Anyone who knows Matthew's story will ask me how he is doing. I can only reply Matthew is doing just fine. He hasn't the slightest idea there is anything wrong with him. You certainly would not know it watching him climb all over everything in his path. He doesn't really talk much yet, but has said a few words. He had used Thank You quite a few times, but I haven't heard it repeated in awhile. I have heard him say Oreo (our cat, not a cookie), ball, bath, bye bye, Momma, mine. Really no reason for concern as far as language goes says the teachers with the early intervention program. He still prefers crawling on hands and knees and sometimes hands and feet with the butt in the air. He has an awful temper I think. When he doesnŐt get things his way he throws himself to the floor and wails. He loves to go outside. He loves to go to Maw-Maw's (grandma's). Uh-oh, getting on that table again!

July 28, 2001

Matthew walked today! Stood up in the middle of the floor and walked about 3 steps. He was so proud of himself, he just kept standing and sitting, standing and sitting. We were all proud of him!

August 12, 2001

Officially Walking
Ron's sister came to visit us this weekend from Arizona. She is Matthew's Nanny (godmother). She just loves to see how the boys are progressing. She spoils them rotten of course!
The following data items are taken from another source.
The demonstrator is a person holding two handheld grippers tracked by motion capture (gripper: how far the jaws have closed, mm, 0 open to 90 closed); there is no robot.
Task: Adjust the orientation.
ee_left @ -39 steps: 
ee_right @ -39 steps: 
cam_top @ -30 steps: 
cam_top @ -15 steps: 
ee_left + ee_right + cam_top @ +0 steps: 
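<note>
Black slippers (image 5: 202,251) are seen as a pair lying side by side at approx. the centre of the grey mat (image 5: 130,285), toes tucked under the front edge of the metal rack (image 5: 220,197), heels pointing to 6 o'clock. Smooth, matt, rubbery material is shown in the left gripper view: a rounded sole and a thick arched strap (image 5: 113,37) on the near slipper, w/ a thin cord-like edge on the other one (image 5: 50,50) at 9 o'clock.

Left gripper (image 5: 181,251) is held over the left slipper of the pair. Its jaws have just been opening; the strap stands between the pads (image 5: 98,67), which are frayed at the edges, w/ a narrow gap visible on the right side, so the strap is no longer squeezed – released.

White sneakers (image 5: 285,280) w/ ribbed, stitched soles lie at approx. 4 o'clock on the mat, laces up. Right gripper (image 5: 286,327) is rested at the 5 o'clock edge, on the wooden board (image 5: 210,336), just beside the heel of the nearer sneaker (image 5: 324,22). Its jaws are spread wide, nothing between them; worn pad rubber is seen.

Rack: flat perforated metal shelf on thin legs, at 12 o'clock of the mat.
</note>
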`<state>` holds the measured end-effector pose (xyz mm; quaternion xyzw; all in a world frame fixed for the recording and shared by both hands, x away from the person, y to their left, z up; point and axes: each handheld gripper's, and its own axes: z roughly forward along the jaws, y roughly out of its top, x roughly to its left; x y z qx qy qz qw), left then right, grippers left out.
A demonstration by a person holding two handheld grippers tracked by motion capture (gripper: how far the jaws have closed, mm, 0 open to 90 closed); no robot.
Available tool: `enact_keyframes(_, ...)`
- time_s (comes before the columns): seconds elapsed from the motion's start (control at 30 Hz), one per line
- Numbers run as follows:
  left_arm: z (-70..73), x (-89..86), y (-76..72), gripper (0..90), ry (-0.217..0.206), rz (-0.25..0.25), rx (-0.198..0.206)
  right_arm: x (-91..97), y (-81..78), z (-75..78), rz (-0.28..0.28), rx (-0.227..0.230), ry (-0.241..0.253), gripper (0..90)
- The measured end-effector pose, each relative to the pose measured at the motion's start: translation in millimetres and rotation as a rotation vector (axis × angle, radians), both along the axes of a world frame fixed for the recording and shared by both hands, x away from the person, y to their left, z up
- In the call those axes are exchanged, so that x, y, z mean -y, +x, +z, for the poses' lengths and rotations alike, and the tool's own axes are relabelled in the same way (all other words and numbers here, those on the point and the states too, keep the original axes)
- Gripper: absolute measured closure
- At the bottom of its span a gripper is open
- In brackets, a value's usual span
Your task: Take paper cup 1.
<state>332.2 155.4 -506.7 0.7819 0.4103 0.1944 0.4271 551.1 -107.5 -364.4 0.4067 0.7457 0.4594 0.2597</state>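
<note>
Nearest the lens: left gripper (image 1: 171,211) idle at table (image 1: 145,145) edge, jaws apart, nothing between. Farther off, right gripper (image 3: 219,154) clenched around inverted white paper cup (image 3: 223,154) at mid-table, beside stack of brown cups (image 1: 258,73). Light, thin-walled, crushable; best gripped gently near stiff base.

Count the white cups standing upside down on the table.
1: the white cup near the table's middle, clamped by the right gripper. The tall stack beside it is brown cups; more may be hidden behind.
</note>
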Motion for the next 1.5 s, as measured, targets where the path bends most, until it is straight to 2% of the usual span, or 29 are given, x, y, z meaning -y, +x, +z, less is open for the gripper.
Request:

There have been a few more epiosodes of seizures in the past weeks. They seem to be related to times when he is not sleeping very well either due to teething or just not keeping him on his regular sleep schedule. He had a couple today. They are so mild that I can barely tell he is having them until he tries to move. That is when I finally see the little quivers in his arm and body.

I am so excited to see him walking, I tend to push these episodes out of mind lately. I have video taped every one I saw. It is a good thing I did since I don't get around to recording them till later. There was a period where he had one every day for a few days than 3 in one day and none since, until now of course.

Last week was a hectic week. On Tuesday (7th) we went to physical therapy as we do every week. That afternoon was our regular visit to the neurologist. On Wednesday the 10th, we saw the Ear, Nose and Throat specialist to check those tubes to see how they are doing. I also learned how much he loves to swim, so we got him some ear plugs. On Thursday the9th, the teacher from the school board came to evaluate him and chart his progress. They come once a month.

I think everyone that works with him is as excited as I am to see him walk. He is so proud of himself now! You can see it in his eyes. Look out world, here comes Matthew!

August 14, 2001

We are officially walking! It looks as if Matthew will be discharged from physical therapy in a couple of weeks. He is doing great walking. Turning corners is getting pretty easy for him. I find myself just watching him. He is so intent on getting this accomplished it seems.